§ **Exercise instructions**
Show every line from the data below that includes "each".

++++++++++++++++++++

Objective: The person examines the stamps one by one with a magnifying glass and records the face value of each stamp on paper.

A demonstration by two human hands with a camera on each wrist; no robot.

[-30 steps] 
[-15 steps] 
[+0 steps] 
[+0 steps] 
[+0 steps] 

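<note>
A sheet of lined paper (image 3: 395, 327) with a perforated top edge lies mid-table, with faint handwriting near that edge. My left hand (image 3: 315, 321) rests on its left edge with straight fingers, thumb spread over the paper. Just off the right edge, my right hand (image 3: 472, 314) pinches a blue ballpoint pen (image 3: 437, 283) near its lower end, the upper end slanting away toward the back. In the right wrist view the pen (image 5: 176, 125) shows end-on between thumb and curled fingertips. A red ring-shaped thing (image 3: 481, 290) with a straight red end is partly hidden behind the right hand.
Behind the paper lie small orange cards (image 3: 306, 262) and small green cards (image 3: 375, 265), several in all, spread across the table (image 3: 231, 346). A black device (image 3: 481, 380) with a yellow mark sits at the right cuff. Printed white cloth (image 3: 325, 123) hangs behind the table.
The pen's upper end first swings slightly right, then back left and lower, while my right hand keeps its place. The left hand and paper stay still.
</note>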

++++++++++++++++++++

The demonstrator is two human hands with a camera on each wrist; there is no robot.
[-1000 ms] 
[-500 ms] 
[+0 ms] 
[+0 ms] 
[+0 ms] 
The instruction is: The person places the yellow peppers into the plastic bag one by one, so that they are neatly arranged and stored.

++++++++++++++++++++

§ **Result below**
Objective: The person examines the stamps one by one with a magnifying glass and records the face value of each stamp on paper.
A demonstration by two human hands with a camera on each wrist; no robot.
The demonstrator is two human hands with a camera on each wrist; there is no robot.

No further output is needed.